When a DHCP request arrives, to start with all that's important is the
interface on which it arrives.
The first stage is to take all the dhcp-range statements and filter
them. A valid dhcp-range for this filter is defined as one where
there is an address associated with the arrival interface which has the
same netmask as the range, and the range start and end addresses both
fall into the subnet calculated using the interface address and netmask.
Note that an interface may have more than one associated address/netmask.
Note also that a "static" range has start==end.

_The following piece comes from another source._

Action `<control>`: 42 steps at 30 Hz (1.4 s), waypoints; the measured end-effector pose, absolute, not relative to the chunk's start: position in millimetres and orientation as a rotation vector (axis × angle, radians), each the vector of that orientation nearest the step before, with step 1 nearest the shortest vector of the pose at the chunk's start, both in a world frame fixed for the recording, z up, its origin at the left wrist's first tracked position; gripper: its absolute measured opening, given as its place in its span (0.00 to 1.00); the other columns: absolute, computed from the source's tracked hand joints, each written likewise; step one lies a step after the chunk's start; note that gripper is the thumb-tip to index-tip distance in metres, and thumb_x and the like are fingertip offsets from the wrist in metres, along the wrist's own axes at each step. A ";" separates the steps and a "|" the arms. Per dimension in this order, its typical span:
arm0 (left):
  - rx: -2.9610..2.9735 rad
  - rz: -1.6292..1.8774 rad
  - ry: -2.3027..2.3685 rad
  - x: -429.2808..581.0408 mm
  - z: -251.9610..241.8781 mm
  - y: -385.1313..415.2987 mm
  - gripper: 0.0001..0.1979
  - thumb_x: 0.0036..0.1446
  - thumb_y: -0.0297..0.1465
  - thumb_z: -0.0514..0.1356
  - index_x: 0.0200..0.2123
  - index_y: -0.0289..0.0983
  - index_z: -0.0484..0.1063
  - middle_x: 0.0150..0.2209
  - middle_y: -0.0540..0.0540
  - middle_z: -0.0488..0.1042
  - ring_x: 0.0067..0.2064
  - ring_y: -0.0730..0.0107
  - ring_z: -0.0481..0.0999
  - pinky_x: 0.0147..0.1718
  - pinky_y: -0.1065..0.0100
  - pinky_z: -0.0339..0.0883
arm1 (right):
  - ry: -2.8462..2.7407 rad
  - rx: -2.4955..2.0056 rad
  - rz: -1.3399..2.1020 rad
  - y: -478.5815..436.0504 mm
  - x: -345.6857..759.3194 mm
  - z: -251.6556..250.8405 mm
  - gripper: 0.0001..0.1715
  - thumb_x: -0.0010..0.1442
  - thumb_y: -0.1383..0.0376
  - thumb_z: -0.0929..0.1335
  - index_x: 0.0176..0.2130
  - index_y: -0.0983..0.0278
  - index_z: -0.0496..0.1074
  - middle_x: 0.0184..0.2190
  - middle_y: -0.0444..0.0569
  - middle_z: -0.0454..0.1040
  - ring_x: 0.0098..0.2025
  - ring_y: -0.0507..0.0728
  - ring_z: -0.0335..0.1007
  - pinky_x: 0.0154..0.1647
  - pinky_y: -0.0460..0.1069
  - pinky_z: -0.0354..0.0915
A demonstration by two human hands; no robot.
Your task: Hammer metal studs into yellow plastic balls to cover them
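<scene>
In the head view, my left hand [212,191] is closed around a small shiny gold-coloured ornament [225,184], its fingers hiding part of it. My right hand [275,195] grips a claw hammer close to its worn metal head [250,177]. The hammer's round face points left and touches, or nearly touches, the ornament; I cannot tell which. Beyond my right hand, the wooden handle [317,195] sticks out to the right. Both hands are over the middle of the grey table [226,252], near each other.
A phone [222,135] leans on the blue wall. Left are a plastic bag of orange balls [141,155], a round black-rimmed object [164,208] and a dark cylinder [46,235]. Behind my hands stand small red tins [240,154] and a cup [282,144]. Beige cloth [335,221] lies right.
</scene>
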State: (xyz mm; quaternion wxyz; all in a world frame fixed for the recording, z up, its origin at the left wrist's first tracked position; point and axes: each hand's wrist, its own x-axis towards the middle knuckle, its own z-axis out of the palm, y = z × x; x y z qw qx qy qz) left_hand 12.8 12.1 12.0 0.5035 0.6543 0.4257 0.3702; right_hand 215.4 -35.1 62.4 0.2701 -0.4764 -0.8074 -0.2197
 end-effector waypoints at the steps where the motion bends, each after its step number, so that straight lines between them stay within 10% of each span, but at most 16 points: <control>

If there are no dhcp-ranges left after this filter you get the "No
address range available" message.
Assuming there are still the some dhcp-ranges left after the filter,
one of them is used to allocate an IP address. If host has a configured
static address, and that address is valid in one of the dhcp-ranges,
then that range will be used and the static address allocated. If
there's no static address configured, or it doesn't fall in any
available range, then it's undefined which range is used, if there's
more than one.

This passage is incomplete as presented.